Le député passe aux questions, comme ses collègues avant lui. L'une fait déborder le vase. Elle porte sur Declan Ganley, l'homme d'affaires irlandais qui a porté la victoire du "non" au traité de Lisbonne en Irlande via son association Libertas, soupçonnée à Bruxelles de financements irréguliers. Vaclav Klaus lui avait rendu visite à Dublin, salué en lui le "dissident", et n'exclut pas de soutenir la formation d'un nouveau parti eurosceptique de droite lié à Libertas pour les élections européennes de juin 2009.

"VOUS N'ÊTES PAS SUR LES BARRICADES DE PARIS"

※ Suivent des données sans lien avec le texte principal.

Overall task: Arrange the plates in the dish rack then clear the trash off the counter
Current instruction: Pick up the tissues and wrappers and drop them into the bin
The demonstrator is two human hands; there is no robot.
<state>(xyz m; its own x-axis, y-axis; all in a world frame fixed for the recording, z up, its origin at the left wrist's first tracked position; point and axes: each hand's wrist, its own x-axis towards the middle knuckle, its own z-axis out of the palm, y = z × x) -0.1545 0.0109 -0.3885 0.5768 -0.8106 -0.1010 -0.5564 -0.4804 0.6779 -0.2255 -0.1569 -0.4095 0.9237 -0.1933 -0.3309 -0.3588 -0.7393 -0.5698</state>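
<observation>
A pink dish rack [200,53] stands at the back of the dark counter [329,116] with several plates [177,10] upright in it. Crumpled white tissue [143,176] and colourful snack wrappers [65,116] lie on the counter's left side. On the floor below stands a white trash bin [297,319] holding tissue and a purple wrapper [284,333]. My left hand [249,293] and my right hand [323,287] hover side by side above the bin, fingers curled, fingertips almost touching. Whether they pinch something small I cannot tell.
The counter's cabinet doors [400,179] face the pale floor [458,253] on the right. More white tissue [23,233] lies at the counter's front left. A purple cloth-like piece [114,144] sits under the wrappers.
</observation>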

"Quelles sont vos relations politiques avec Declan Gaynley ?" demande Dany Cohn-Bendit. Vaclav Klaus se tourne vers Hans-Gert Pöttering : "Pouvez-vous interrompre M.Cohn-Bendit et donner la parole à un autre député ?" Le président du Parlement n'en fait rien. "M. le président, vous avez pris position publiquement en Irlande en faveur de Declan Ganley, cette question est légitime." Extraits du dialogue qui suit : Vaclav Klaus : "Personne ne m'a jamais parlé ici sur ce ton. Vous n'êtes pas sur les barricades de Paris. Je n'ai jamais entendu quelque chose d'aussi insolent dans cette salle !" Dany Cohn-Bendit : "Forcément, c'est la première fois que vous me rencontrez dans cette salle…" Vaclav Klaus : "Si je vous demandais comment les Verts se financent, on en apprendrait de belles." Dany Cohn-Bendit : "Je ne vous ai pas demandé comment vous vous financiez mais quelles étaient vos relations politiques avec Declan Ganley. C'est curieux que vous l'associez à une question de financement." Vaclav Klaus : " La manière dont Daniel Cohn-Bendit me parle, c'est exactement la manière dont parlaient les Soviétiques". Hans-Gert Pöttering : " Comparer l'Union européenne à l'URSS est inadmissible ! " Vaclav Klaus : " Je parlais d'une manière d'intervenir…" Dany Cohn-Bendit : " Nous n'intervenons pas avec des chars "

Dany Cohn-Bendit

Le président tchèque a pris le temps de livrer quelques-uns de ses principes. "Il n'y a pas d'alternative à l'Union européenne pour la République tchèque", reconnaît-il, mais l'Union européenne telle qu'elle est ne lui convient pas. Cet ultralibéral convaincu compte sur la présidence tchèque pour "stopper l'irrationalité du débat sur la régulation du capitalisme qui tuera et le marché et le capitalisme". Le traité de Lisbonne et le comportement de l'Europe, "c'est la liquidation de la liberté et de la démocratie." Au bout de 50 minutes, les eurodéputés sont partis. Au château de Prague, on a aussitôt dénoncé la "provocation". Le petit drapeau européen est resté sur la table du président tchèque. Sans trop d'audace spéculative, on peut supposer qu'il ne s'y trouve plus.